## EXERCISE DESCRIPTION
Print the entries in full, word for word, but not the pictures.

[Collection entries]
Start of Block
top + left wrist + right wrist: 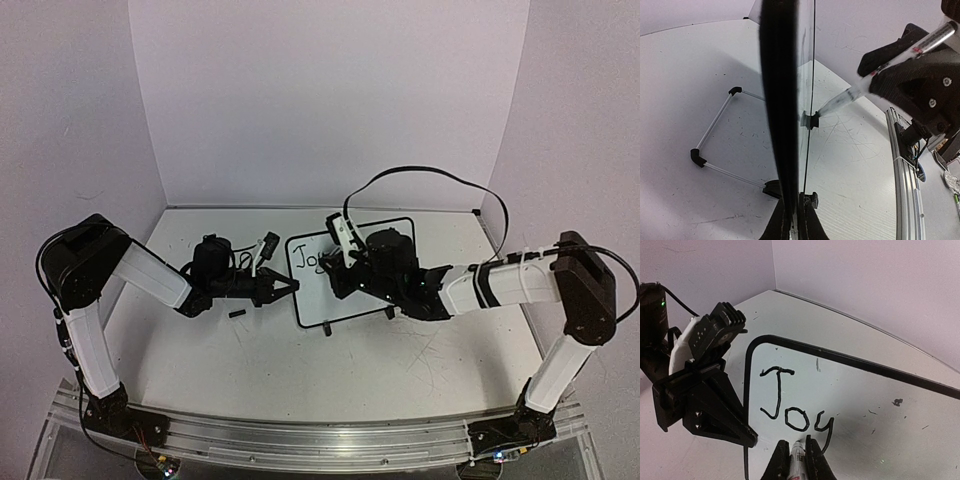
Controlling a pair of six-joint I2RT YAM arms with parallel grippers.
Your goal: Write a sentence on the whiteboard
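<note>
Whiteboard [312,300] is noted standing on edge on the table [300,380], between the two grippers: a white face in a thin black frame with rounded corners, propped from behind on a wire stand [715,135] with black corner pieces. Black handwritten lettering [792,410] reading "Joy" is seen at the upper left of the face. The rest of the face is unwritten, with a few small dark specks. A small black object [236,314] is seen lying on the table just below the left gripper [292,288]. The left gripper is observed closed down on the board's left frame edge, one finger on each side of the board. The right gripper [797,455] is observed clamped on a marker [798,460], which is held lengthwise between the fingers. The marker tip is set against the board face straight ahead of the fingertips, just below the "o" and "y".
</note>
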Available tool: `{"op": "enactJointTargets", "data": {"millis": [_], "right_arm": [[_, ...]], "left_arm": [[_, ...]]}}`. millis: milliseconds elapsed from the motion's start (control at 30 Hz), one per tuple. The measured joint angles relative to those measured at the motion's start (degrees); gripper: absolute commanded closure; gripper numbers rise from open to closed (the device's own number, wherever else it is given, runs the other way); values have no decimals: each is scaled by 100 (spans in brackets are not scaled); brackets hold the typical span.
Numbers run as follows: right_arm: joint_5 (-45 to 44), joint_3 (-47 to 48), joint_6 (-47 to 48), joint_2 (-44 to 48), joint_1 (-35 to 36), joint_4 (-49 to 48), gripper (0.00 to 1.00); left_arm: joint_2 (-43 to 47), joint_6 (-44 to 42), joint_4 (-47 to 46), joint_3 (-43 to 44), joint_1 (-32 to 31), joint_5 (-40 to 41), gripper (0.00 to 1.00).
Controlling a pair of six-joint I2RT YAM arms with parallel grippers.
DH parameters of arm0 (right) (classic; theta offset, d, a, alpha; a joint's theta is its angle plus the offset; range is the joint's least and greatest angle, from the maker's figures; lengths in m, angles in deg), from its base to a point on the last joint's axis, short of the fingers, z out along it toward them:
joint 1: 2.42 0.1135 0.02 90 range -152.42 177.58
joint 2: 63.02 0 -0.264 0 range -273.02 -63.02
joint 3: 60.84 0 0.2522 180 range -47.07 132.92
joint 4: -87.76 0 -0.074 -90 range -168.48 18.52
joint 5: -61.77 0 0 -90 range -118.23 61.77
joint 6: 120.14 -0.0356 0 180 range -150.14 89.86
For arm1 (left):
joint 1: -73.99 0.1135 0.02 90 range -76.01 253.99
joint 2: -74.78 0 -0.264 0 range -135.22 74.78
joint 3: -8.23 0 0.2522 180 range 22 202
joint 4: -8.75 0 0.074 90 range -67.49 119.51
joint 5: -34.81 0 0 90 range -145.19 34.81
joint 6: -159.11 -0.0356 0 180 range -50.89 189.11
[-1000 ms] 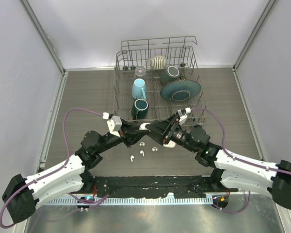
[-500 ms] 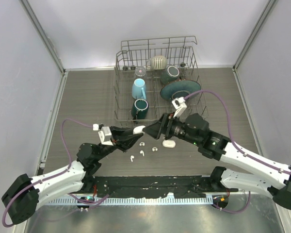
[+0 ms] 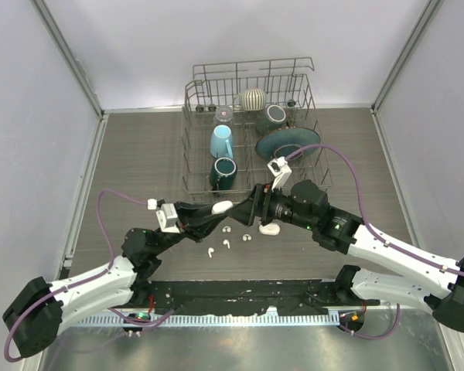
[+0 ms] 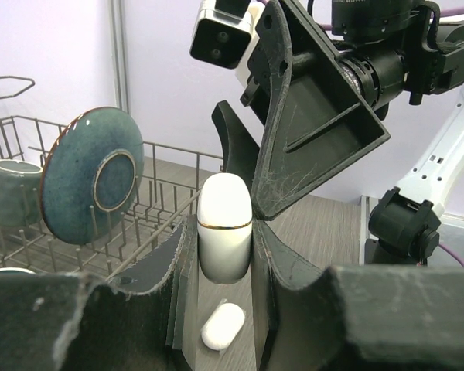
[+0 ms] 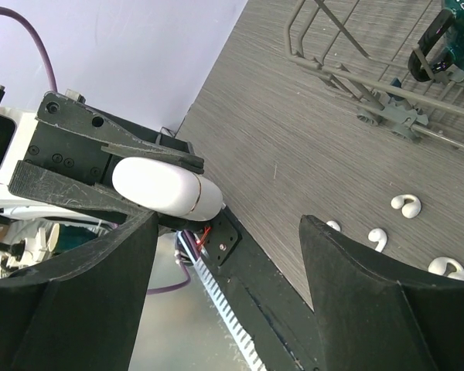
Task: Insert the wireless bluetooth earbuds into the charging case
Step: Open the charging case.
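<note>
My left gripper is shut on a white charging case, held upright above the table with its lid shut; in the left wrist view the case sits between my fingers. My right gripper is open, its jaws spread just right of the case and not touching it. In the right wrist view the case lies beside my left finger. Several white earbuds lie loose on the table below both grippers, also seen in the right wrist view. A second white case lies on the table.
A wire dish rack stands behind the grippers, holding a blue mug, a dark mug, a teal plate and bowls. The second case also shows in the left wrist view.
My left arm has drawn back to the left with the case. My right arm has risen and its open gripper has moved left, closer to the case.
</note>
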Motion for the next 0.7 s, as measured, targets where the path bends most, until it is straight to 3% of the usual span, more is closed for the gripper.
{"op": "enactJointTargets", "data": {"millis": [700], "right_arm": [[101, 4, -153, 17, -109, -114, 21]], "left_arm": [[-26, -17, -24, 7, 50, -269, 100]]}}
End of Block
## ANSWER SPACE
top + left wrist + right wrist: 
Controlling a pair of six-joint I2RT YAM arms with parallel grippers.
Your goal: Write a sentence on the whiteboard
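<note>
Whiteboard [312,300] is noted standing on edge on the table [300,380], between the two grippers: a white face in a thin black frame with rounded corners, propped from behind on a wire stand [715,135] with black corner pieces. Black handwritten lettering [792,410] reading "Joy" is seen at the upper left of the face. The rest of the face is unwritten, with a few small dark specks. A small black object [236,314] is seen lying on the table just below the left gripper [292,288]. The left gripper is observed closed down on the board's left frame edge, one finger on each side of the board. The right gripper [797,455] is observed clamped on a marker [798,460], which is held lengthwise between the fingers. The marker tip is set against the board face straight ahead of the fingertips, just below the "o" and "y".
</note>
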Available tool: `{"op": "enactJointTargets", "data": {"millis": [_], "right_arm": [[_, ...]], "left_arm": [[_, ...]]}}`. millis: milliseconds elapsed from the motion's start (control at 30 Hz), one per tuple. The measured joint angles relative to those measured at the motion's start (degrees); gripper: absolute commanded closure; gripper numbers rise from open to closed (the device's own number, wherever else it is given, runs the other way); values have no decimals: each is scaled by 100 (spans in brackets are not scaled); brackets hold the typical span.
Numbers run as follows: right_arm: joint_5 (-45 to 44), joint_3 (-47 to 48), joint_6 (-47 to 48), joint_2 (-44 to 48), joint_1 (-35 to 36), joint_4 (-49 to 48), gripper (0.00 to 1.00); left_arm: joint_2 (-43 to 47), joint_6 (-44 to 42), joint_4 (-47 to 46), joint_3 (-43 to 44), joint_1 (-32 to 31), joint_5 (-40 to 41), gripper (0.00 to 1.00).
Controlling a pair of six-joint I2RT YAM arms with parallel grippers.
DH parameters of arm0 (right) (classic; theta offset, d, a, alpha; a joint's theta is its angle plus the offset; range is the joint's least and greatest angle, from the maker's figures; lengths in m, angles in deg), from its base to a point on the last joint's axis, short of the fingers, z out along it toward them:
joint 1: 2.42 0.1135 0.02 90 range -152.42 177.58
joint 2: 63.02 0 -0.264 0 range -273.02 -63.02
joint 3: 60.84 0 0.2522 180 range -47.07 132.92
joint 4: -87.76 0 -0.074 -90 range -168.48 18.52
joint 5: -61.77 0 0 -90 range -118.23 61.77
joint 6: 120.14 -0.0356 0 180 range -150.14 89.86
For arm1 (left):
joint 1: -73.99 0.1135 0.02 90 range -76.01 253.99
joint 2: -74.78 0 -0.264 0 range -135.22 74.78
joint 3: -8.23 0 0.2522 180 range 22 202
joint 4: -8.75 0 0.074 90 range -67.49 119.51
joint 5: -34.81 0 0 90 range -145.19 34.81
joint 6: -159.11 -0.0356 0 180 range -50.89 189.11
[-1000 ms] 
[-500 ms] 
[+0 ms] 
[+0 ms] 
[+0 ms] 
Task: Insert the wireless bluetooth earbuds into the charging case
Step: Open the charging case.
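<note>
My left gripper is shut on a white charging case, held upright above the table with its lid shut; in the left wrist view the case sits between my fingers. My right gripper is open, its jaws spread just right of the case and not touching it. In the right wrist view the case lies beside my left finger. Several white earbuds lie loose on the table below both grippers, also seen in the right wrist view. A second white case lies on the table.
A wire dish rack stands behind the grippers, holding a blue mug, a dark mug, a teal plate and bowls. The second case also shows in the left wrist view.
My left arm has drawn back to the left with the case. My right arm has risen and its open gripper has moved left, closer to the case.
</note>
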Motion for the next 0.7 s, as measured, targets where the path bends most, until it is straight to 3% of the usual span, more is closed for the gripper.
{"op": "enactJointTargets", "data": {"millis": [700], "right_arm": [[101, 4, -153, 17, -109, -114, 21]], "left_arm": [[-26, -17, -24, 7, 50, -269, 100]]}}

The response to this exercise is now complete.